• [Description of the task]:
When a line in the listing below contains the word "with", return a copy of that line.
═══ Exercise data
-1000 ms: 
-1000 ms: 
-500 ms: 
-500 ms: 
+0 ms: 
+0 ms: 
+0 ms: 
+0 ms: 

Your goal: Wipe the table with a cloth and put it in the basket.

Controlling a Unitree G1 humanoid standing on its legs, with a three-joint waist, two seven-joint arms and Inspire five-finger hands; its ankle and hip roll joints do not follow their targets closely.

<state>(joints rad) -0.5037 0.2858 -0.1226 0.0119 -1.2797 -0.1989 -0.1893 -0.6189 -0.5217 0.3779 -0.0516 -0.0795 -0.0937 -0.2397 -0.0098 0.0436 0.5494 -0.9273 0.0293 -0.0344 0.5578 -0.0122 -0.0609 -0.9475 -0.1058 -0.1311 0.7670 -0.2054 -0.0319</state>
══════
• [Completed task]:
Your goal: Wipe the table with a cloth and put it in the basket.
Controlling a Unitree G1 humanoid standing on its legs, with a three-joint waist, two seven-joint arms and Inspire five-finger hands; its ankle and hip roll joints do not follow their targets closely.

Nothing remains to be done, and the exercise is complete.